Omg alex and i were cooking weiners on a campfire and a bear came and i am waayyy too high for this
I hate to tell you this, but your sister reeks of whore.
Best walk of shame ever. Not only did I not remember his name or the fact that we fucked, they all watched as I tried to get into 3 cars that werent mine
Oh and I threw up on myself...
I'm making a conscious effort to limit my spending at the bars...i wrote "FOR CAB ONLY" on a $20 last night
Restaurants Roasting People Who Gave Them Negative Yelp Reviews (25 Pics)
then they caught me trying to hide the turtle in the fridge
It's funny because every time I go up and down the stairs it's an adventure. A A DRUNK ADVENTURE. PS I ALREADY THREW UP WTF
dude, I felt like being high in a Santa hat and eating five boxes of cookies was right for today.
I think pants incapable of making pants work
I have chicken nuggets, lube and brand new batteries, he can stay at work charting all weekend for all I care, I'm set.

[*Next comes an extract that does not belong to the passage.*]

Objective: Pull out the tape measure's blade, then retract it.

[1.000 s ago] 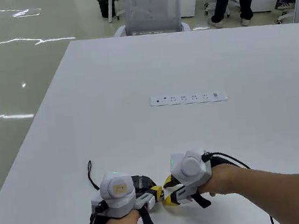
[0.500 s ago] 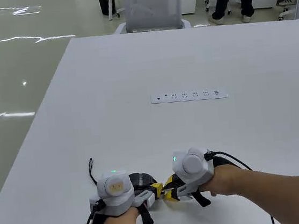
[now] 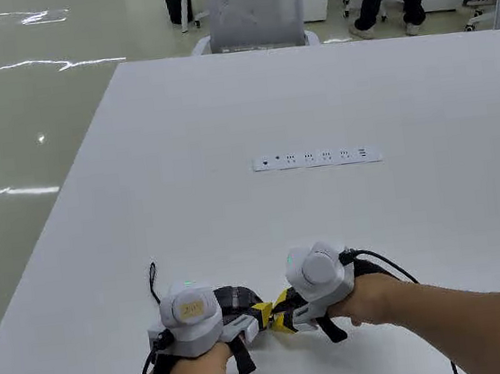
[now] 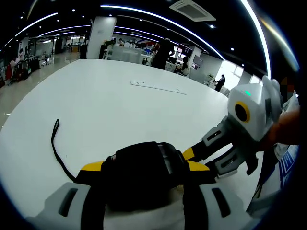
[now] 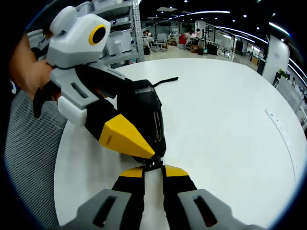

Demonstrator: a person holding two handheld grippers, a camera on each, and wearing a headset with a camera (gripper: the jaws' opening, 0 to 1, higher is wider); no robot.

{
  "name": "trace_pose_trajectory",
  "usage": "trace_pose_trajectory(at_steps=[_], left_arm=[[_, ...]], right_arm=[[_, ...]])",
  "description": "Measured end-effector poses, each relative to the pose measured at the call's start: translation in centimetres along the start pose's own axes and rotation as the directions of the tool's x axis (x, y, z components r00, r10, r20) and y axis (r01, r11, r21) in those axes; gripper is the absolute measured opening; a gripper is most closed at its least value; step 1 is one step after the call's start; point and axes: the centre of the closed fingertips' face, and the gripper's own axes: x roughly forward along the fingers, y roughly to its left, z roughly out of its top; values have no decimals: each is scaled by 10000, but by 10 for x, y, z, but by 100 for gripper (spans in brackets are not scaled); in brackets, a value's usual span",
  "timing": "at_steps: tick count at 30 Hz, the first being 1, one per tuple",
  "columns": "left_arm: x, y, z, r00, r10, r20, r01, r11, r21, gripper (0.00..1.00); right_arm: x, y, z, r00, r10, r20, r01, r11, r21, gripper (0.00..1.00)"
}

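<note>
Jaws of the left gripper (image 4: 144,166) are clamped across the black tape measure (image 4: 144,179), with one yellow pad on each flank of the case. Jaws of the right gripper (image 5: 152,168) are drawn almost together, pinching the small dark blade tip (image 5: 152,164), which sits right against the mouth of the case. The two grippers meet nose to nose over the case. The tape measure lies low on the white table (image 3: 311,90), near its front edge. A thin black wrist strap (image 4: 55,143) trails from the case across the tabletop. A white power strip (image 3: 316,159) lies well apart, toward the table's middle.
</note>
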Motion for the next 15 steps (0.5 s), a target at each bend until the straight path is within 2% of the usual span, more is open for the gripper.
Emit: trace_pose_trajectory(at_steps=[15], left_arm=[[2, 1, 0, 10000, -37, 6, 37, 9999, -137, 62]], right_arm=[[1, 0, 1, 9998, -60, -192, 61, 10000, 18, 13]])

Woman Posts Harassing DMs From Creep Online, Now He’s Upset Because People Told His Mom
And I mean really who loses their phone in a tree
He is a beautiful butterfly covered in tattoos and naked.
Executive decision.... we are cuddling naked
You can't go around chasing people and screaming JUST LET ME LOVE YOU. We're in a public place.

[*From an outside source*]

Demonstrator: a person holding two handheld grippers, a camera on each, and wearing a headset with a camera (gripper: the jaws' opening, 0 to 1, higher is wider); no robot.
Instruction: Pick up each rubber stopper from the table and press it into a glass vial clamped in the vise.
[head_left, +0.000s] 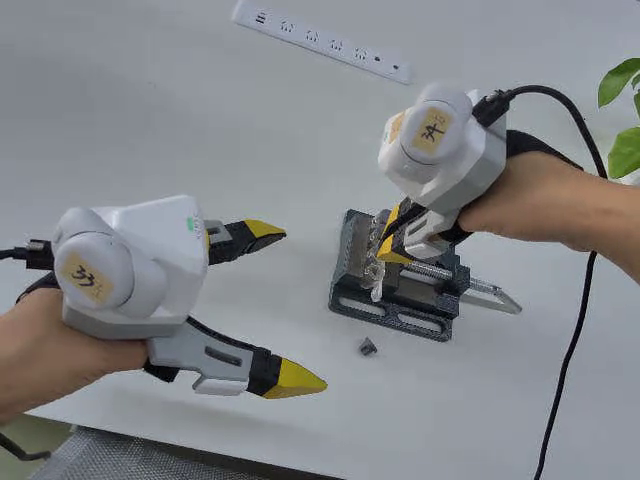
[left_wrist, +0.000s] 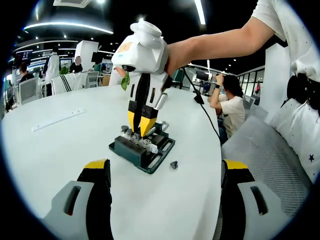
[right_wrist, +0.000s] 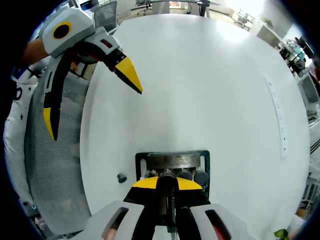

There is a dude with blue hair and a samurai sword and another dude dressed as Dead Pool. I daresay standard social conventions are not applicable in this environment.
Since moving to the suburbs, all I do is fuck my ex and watch cartoons. It's not so bad.
Is 6 weeks really a benchmark now?
Ask me in 6 more weeks, when they're in a bisexual polycule.